Source data:
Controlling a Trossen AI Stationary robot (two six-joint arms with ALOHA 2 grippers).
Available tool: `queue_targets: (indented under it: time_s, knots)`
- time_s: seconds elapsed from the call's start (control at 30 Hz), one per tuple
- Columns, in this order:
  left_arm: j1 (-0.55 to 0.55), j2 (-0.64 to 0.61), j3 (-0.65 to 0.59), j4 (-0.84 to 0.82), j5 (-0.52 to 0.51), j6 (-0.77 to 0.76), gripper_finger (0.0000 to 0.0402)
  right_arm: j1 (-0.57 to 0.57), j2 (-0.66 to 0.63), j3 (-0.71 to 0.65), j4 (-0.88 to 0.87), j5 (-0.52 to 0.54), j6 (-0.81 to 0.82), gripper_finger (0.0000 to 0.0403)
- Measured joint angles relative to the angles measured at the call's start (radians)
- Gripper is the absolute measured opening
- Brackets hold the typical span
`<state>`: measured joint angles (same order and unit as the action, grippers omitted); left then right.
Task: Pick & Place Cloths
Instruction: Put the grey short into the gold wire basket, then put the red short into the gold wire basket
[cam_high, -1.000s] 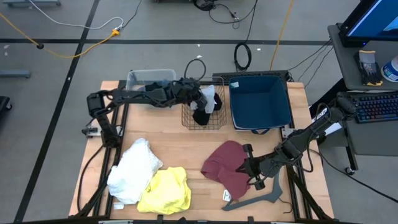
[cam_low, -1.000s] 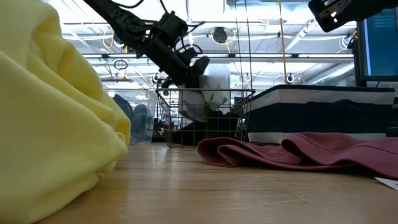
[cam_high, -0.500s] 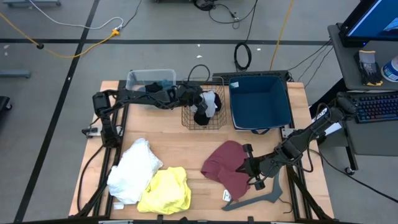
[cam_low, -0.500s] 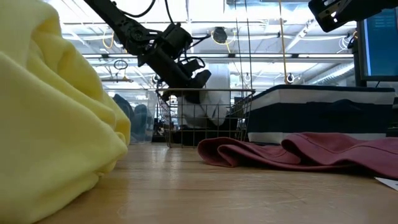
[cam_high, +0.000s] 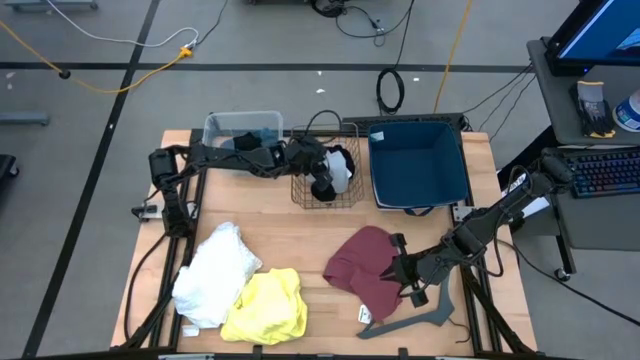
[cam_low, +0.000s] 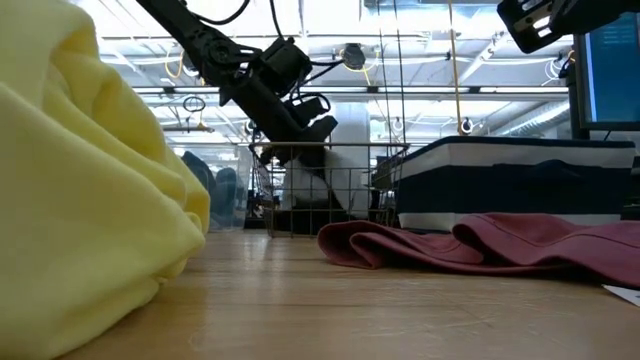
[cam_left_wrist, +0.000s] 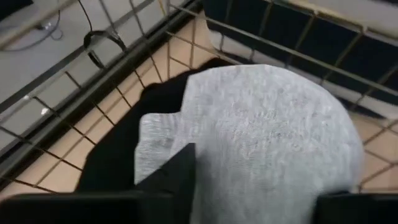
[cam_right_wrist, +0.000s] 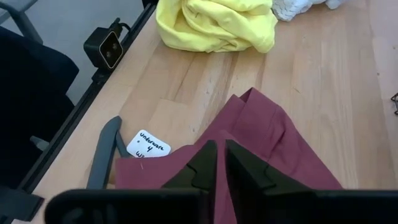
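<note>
A wire basket (cam_high: 300, 196) stands at the table's far middle. In it a light grey cloth (cam_left_wrist: 267, 137) lies on a black cloth (cam_left_wrist: 118, 155). My left gripper (cam_high: 324, 166) hangs open just above the basket's rim (cam_low: 330, 148), with the grey cloth (cam_low: 310, 185) below it. A maroon cloth (cam_high: 360, 265) lies flat on the table at the near right. My right gripper (cam_right_wrist: 217, 165) is shut and hovers above the maroon cloth (cam_right_wrist: 280, 149). At the near left a yellow cloth (cam_high: 265, 305) and a white cloth (cam_high: 215, 270) lie in heaps.
A dark blue bin (cam_high: 420, 165) stands right of the basket and a clear plastic tub (cam_high: 240, 126) left of it. A dark grey hanger (cam_high: 410, 322) and a white label (cam_right_wrist: 148, 144) lie near the maroon cloth, at the table's near edge.
My left gripper has sunk toward the basket and opened. The light grey cloth it held has dropped from its fingers into the basket, onto the black cloth.
</note>
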<state>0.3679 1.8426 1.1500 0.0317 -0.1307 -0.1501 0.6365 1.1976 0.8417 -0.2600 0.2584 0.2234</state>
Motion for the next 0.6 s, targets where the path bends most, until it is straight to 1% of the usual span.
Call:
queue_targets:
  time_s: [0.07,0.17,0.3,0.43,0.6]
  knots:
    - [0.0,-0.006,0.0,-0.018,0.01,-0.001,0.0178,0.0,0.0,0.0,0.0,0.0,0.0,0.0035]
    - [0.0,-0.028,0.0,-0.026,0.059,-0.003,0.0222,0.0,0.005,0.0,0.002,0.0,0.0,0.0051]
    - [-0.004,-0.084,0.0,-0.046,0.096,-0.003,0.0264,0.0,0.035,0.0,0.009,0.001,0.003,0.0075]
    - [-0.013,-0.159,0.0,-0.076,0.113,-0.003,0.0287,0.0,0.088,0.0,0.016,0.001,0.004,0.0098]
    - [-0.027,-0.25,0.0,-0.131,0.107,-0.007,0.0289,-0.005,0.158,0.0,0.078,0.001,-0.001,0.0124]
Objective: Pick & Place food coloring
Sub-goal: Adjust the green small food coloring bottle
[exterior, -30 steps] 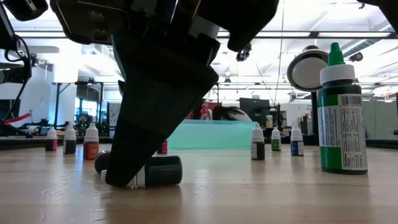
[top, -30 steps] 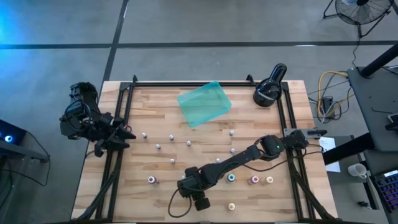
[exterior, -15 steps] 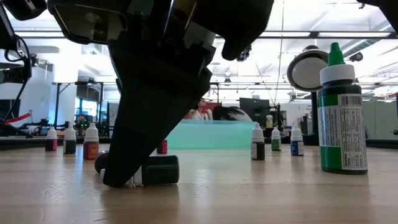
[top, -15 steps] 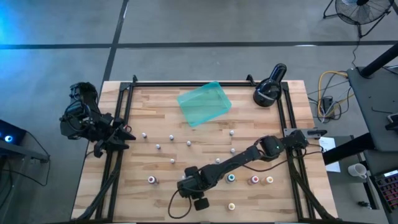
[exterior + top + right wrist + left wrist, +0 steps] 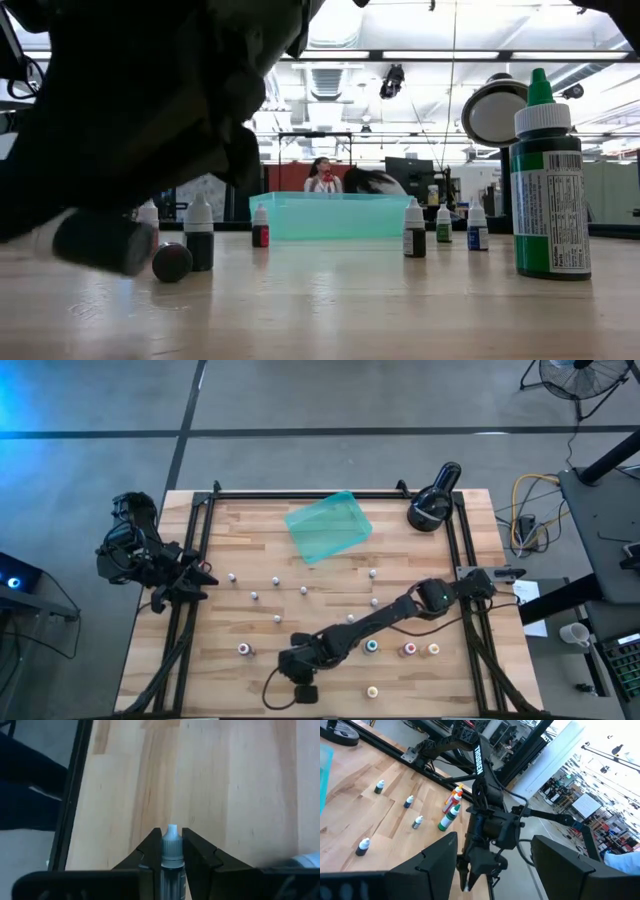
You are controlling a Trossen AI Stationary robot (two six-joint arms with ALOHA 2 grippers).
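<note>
- Right wrist view: right gripper (image 5: pixel 171 854) is closed on a small bottle (image 5: pixel 171 851), white cap pointing forward, over bare table (image 5: pixel 240 780). No other view shows this grip; in the low view the arm blocks it.
- High view: right gripper (image 5: pixel 297 672) sits at the near table edge, left of centre. Left gripper (image 5: pixel 200 578) waits at the left edge, fingers spread wide, holding nothing.
- Low view only: a green bottle (image 5: pixel 551 180) stands close to the camera; a person (image 5: pixel 322 175) shows in the room behind the tray (image 5: pixel 330 215).
- Left wrist view: a cluster of bottles (image 5: pixel 452 805) lies beyond the right arm.
- Count, high view: about eleven bottles loose on the table; one teal tray (image 5: pixel 328 526); one black lamp (image 5: pixel 434 501).
- Change from one second ago: the right gripper has moved slightly left and nearer the table edge, and has closed on the bottle.
</note>
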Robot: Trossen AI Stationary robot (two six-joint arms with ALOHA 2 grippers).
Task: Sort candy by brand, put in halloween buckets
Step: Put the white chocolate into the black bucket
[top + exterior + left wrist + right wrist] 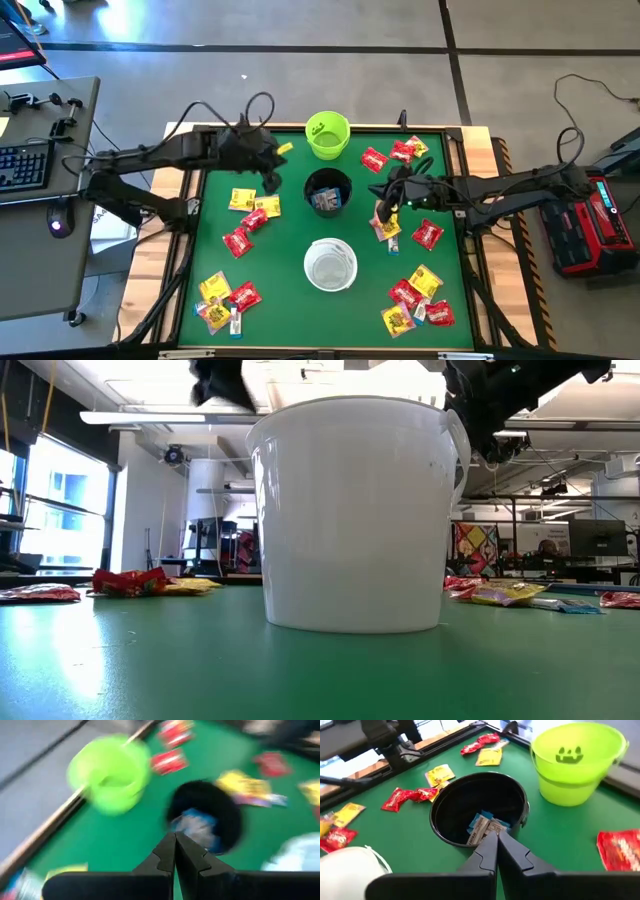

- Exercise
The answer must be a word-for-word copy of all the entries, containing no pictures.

- Solution to this task
Controlling a Trossen AI Stationary robot (two six-joint arms with ALOHA 2 grippers).
Available tool: `queue_targets: (indented under it: time_s, knots)`
- time_s: seconds elapsed from the call's start (control at 30 Hz), one per tuple
- Columns, in this order:
  left_arm: j1 (-0.55 to 0.55), j2 (-0.64 to 0.61), j3 (-0.65 to 0.59), j4 (-0.84 to 0.82), j5 (-0.52 to 0.51), j6 (-0.77 to 0.76), gripper_finger (0.0000 to 0.0402)
  right_arm: j1 (-0.57 to 0.57), j2 (-0.66 to 0.63), j3 (-0.71 to 0.65), j4 (-0.88 to 0.87), j5 (-0.52 to 0.54), j6 (-0.81 to 0.82), gripper_finger (0.0000 to 0.0403)
- Measured joint angles relative to the angles measured at the call's start (radians)
- Gripper is the absolute measured opening
- Brackets hold the typical span
`<state>`: measured joint angles (same order and unit as the action, grippers omitted); left then right.
Task: Pick & Place Cloths
Instruction: Put the grey short into the gold wire basket, then put the red short into the gold wire basket
[cam_high, -1.000s] 
[cam_low, -1.000s] 
[cam_high, -0.500s] 
[cam_low, -0.500s] 
[cam_high, +0.000s] 
[cam_low, +0.000s] 
[cam_left_wrist, +0.000s] 
[cam_right_wrist, +0.000s] 
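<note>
A wire basket (cam_high: 300, 196) stands at the table's far middle. In it a light grey cloth (cam_left_wrist: 267, 137) lies on a black cloth (cam_left_wrist: 118, 155). My left gripper (cam_high: 324, 166) hangs open just above the basket's rim (cam_low: 330, 148), with the grey cloth (cam_low: 310, 185) below it. A maroon cloth (cam_high: 360, 265) lies flat on the table at the near right. My right gripper (cam_right_wrist: 217, 165) is shut and hovers above the maroon cloth (cam_right_wrist: 280, 149). At the near left a yellow cloth (cam_high: 265, 305) and a white cloth (cam_high: 215, 270) lie in heaps.
A dark blue bin (cam_high: 420, 165) stands right of the basket and a clear plastic tub (cam_high: 240, 126) left of it. A dark grey hanger (cam_high: 410, 322) and a white label (cam_right_wrist: 148, 144) lie near the maroon cloth, at the table's near edge.
My left gripper has sunk toward the basket and opened. The light grey cloth it held has dropped from its fingers into the basket, onto the black cloth.
</note>
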<state>0.3679 1.8426 1.1500 0.0317 -0.1307 -0.1501 0.6365 1.1976 0.8417 -0.2600 0.2584 0.2234</state>
Motion for the next 0.6 s, targets where the path bends most, until it is straight to 1% of the usual span.
Call:
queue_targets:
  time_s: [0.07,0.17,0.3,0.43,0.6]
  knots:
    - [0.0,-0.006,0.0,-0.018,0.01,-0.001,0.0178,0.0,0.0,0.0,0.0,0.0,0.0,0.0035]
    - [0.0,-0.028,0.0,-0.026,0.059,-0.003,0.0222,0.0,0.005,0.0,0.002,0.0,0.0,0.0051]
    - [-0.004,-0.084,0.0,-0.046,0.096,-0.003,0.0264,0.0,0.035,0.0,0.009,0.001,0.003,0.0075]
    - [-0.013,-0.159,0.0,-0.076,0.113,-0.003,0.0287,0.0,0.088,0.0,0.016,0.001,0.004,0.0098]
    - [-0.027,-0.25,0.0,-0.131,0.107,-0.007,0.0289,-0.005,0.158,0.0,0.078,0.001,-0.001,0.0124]
Objective: Pick & Place food coloring
Sub-goal: Adjust the green small food coloring bottle
[exterior, -30 steps] 
[top, -30 steps] 
[exterior, -15 steps] 
[top, -15 steps] 
[exterior + top + right wrist + left wrist, +0 steps] 
You are controlling a Trossen AI Stationary robot (two six-joint arms with ALOHA 2 grippers).
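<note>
- Right wrist view: right gripper (image 5: pixel 171 854) is closed on a small bottle (image 5: pixel 171 851), white cap pointing forward, over bare table (image 5: pixel 240 780). No other view shows this grip; in the low view the arm blocks it.
- High view: right gripper (image 5: pixel 297 672) sits at the near table edge, left of centre. Left gripper (image 5: pixel 200 578) waits at the left edge, fingers spread wide, holding nothing.
- Low view only: a green bottle (image 5: pixel 551 180) stands close to the camera; a person (image 5: pixel 322 175) shows in the room behind the tray (image 5: pixel 330 215).
- Left wrist view: a cluster of bottles (image 5: pixel 452 805) lies beyond the right arm.
- Count, high view: about eleven bottles loose on the table; one teal tray (image 5: pixel 328 526); one black lamp (image 5: pixel 434 501).
- Change from one second ago: the right gripper has moved slightly left and nearer the table edge, and has closed on the bottle.
</note>
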Robot: Trossen AI Stationary robot (two six-joint arms with ALOHA 2 grippers).
Task: Sort candy by brand, put in halloween buckets
Step: Put the white chocolate into the black bucket
[top + exterior + left wrist + right wrist] 

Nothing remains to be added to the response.